Since the levy is credited in the General Public Funds Account and not
appropriated towards any specific service rendered, goes to show that the levy
is in fact in the nature of a tax. The levy is arbitrary and disproportionate
to the so- called services rendered.
Another point raised by them is that inspection fee could not be charged for the
period 1.8.1991 to 31.7.1992 as the amendment came into force w.e.f. 28.4.1992
by which time more than half of the licence period had already expired. There
was no justification whatsoever to recover the inspection fee retrospectively
w.e.f. 1.8.1991. The notices which have been received by the appellants for
recovery of inspection fee for the years 1992-1993 were also put to challenge.
The respondent-State in its response has pointed out that the Act was enacted
to regulate and control money lending business so as to eradicate the mal
practices in the money lending business and to protect the interest of debtors.
Thus, according to the respondent, the purpose of the Act is not limited to
providing services to the money lenders but it is also regulatory in nature for
the protection of the interests of the debtors as well.
The work under the Act is to regulate and control the money lending business
and to protect the debtors from mal practices in the business by detecting
illegal money lending etc. Since the fee was regulatory in nature, quid pro quo
for the service rendered to the person on whom the fee was imposed was not
required to be proved. Relying upon some judgments of this Court, it was
averred that in case the fee was regulatory in nature there need be no direct
advantage or service rendered to the person on whom the fee is imposed, a mere
casual relation or indirect service may be sufficient.

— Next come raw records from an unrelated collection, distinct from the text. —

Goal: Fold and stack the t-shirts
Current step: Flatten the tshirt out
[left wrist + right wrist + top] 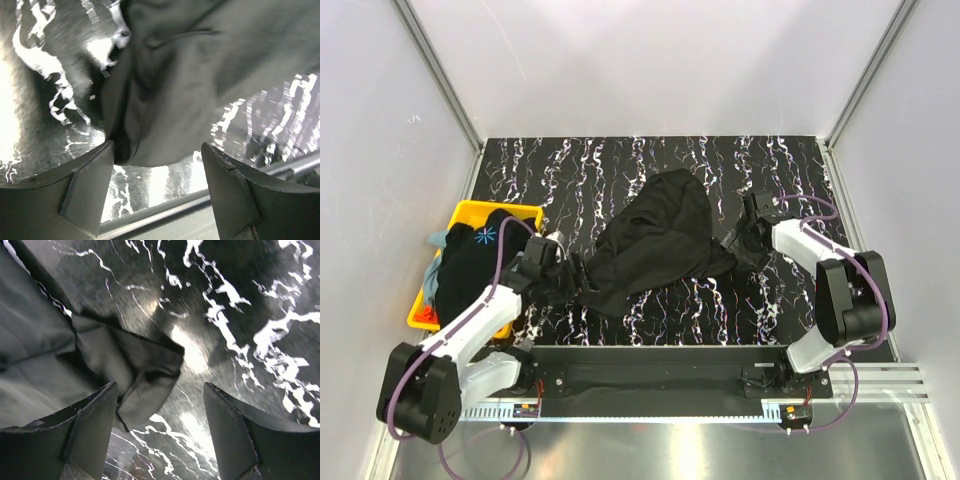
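Observation:
A plain black t-shirt (655, 240) lies crumpled in the middle of the black marbled table (650, 160). My left gripper (560, 258) is open at the shirt's left end; in the left wrist view the cloth (180, 90) hangs just beyond the open gripper (156, 170), not pinched. My right gripper (752, 232) is open at the shirt's right end; in the right wrist view a cloth corner (135, 375) lies by the left finger (95, 430), the open gripper (161, 412) holding nothing. More shirts sit in the bin: a black one with a pale-blue starburst (480, 245), grey-blue (437, 241) and orange-red (428, 290).
The yellow plastic bin (525, 214) stands at the table's left edge. White walls enclose the table on three sides. A metal rail (650, 400) runs along the near edge by the arm bases.

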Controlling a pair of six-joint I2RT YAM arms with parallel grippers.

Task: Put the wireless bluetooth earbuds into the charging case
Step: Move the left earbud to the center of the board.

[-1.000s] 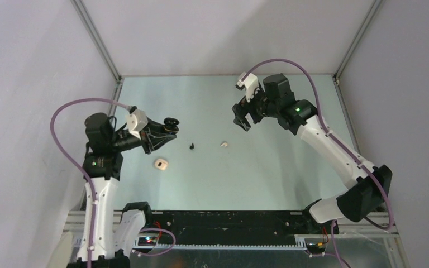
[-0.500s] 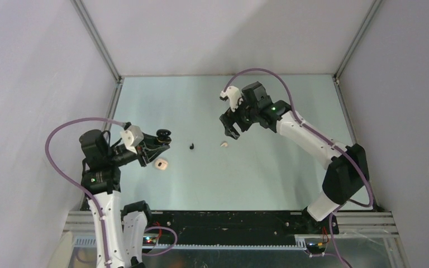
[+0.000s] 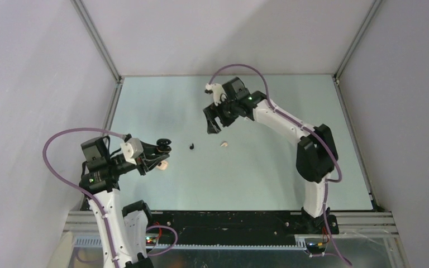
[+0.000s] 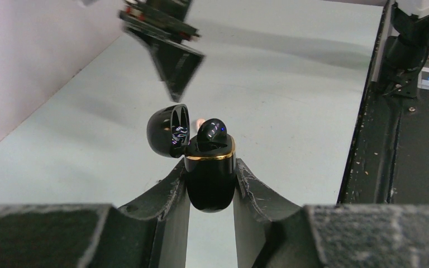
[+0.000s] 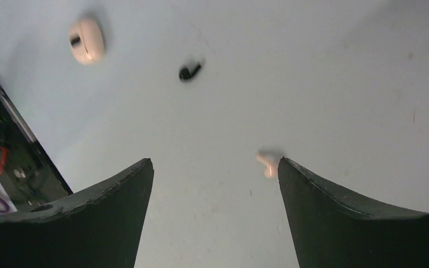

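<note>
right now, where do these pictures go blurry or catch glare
left wrist: the glossy black open charging case is sharp, with small glints on it; right wrist: the tiny black earbud is smeared and the pale beige earbud fuzzy; top external: even light, faint shadows, no strong glare.

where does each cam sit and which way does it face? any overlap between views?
Top external: above and behind the bases, looking down on the table; both arms show.
Left wrist: looks along the left gripper, shut on the open black charging case; its two fingers show.
Right wrist: looks down past the open right gripper at the black earbud, beige earbud and beige case; its fingers show.
Shared: top external also shows those three.
</note>
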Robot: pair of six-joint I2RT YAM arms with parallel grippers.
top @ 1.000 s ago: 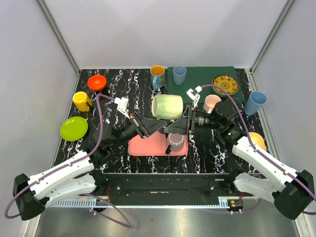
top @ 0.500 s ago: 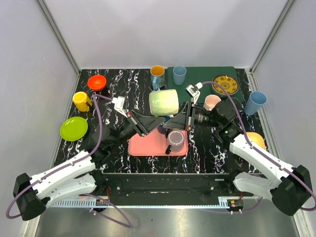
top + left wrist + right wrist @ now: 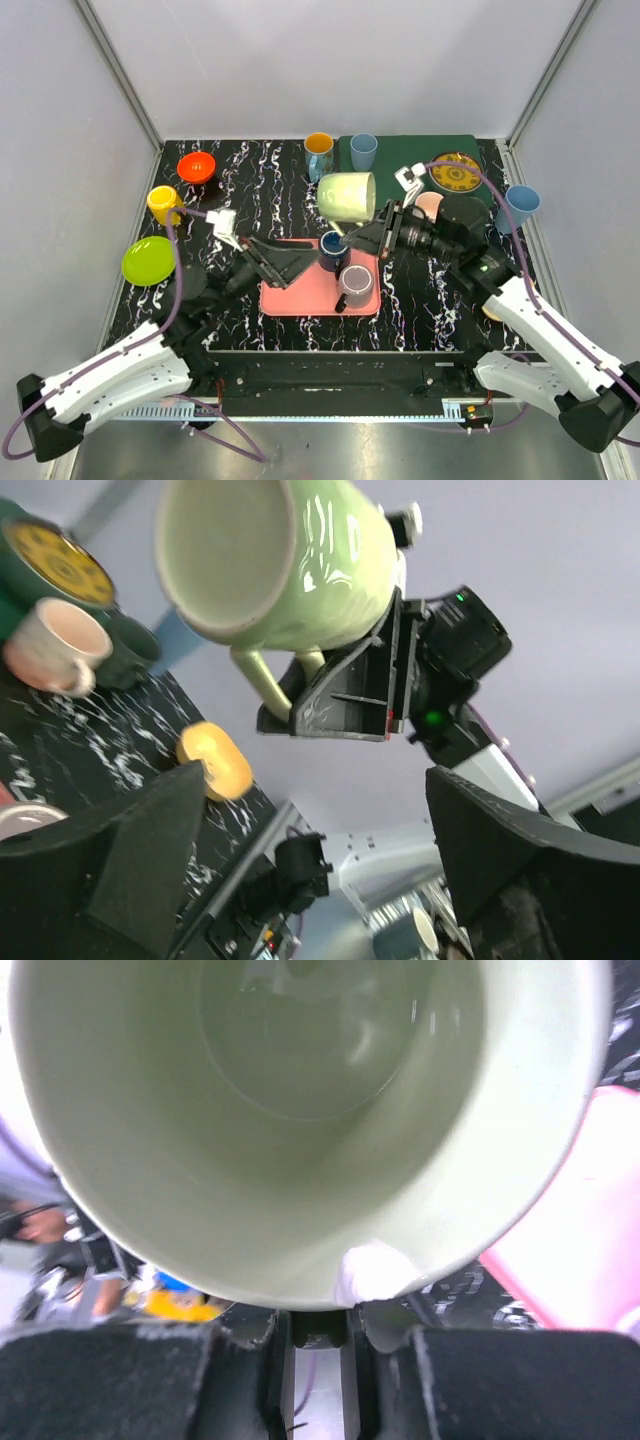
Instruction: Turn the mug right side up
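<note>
- Holding the green mug [image 3: 347, 197] in the air is the right gripper [image 3: 372, 226]; its jaws are closed on the handle, which shows pale just above them at the bottom centre of the right wrist view.
- The mug hangs in the upper middle of the top view, above the table and just past the far edge of the pink mat [image 3: 290, 298], touching nothing but that gripper.
- Its long axis lies nearly level, not upright. The mouth [image 3: 300, 1110] points toward the right wrist camera and fills almost that whole view. The left wrist view, looking up from below, also sees into the mouth [image 3: 225, 555], so I judge that it tips partly downward.
- The left gripper [image 3: 298, 262] is lower and to the left of the mug, over the mat. Its jaws are wide open and its fingers [image 3: 140, 850] stand at the two bottom corners of its own view, with nothing between them.
- The mug is apart from the left jaws, up and to the right of them, so the right arm alone carries it.
- My judgement: the task is not finished. The coming move turns on rolling the right wrist until the mouth faces up, then lowering the base to a free place.
</note>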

The special benefit or advantage to the payers of fees may even be secondary as
compared with the primary object of public interest. That primary object of the
Act is to regulate the money lending business in public interest to protect and
improve the economic conditions of bulk of rural population and poorer sections
of population of towns and cities and to protect them from exploitation.
It is further submitted that though the upper limit of Rs. 500/- has been
increased to Rs. 5, 000/- by the impugned amendment, the rate of 1% of maximum
capital utilised by the money lender has been kept the same. It is stated that
there are about 5600 money lenders in the State of Maharashtra out of which
about 2200 money lenders are from Bombay and Greater Bombay. Even in Bombay in
case of more than 50% money lenders the maximum capital as defined in the Act
is below Rs. 50, 000/-. The same in case of 20% is between Rs. 1 lac to Rs. 3
lac and for 10% above Rs. 3.00 lac. In the remaining parts of Maharshtra about
70 to 75 per cent money lenders are having maximum capital below Rs. 50, 000/-.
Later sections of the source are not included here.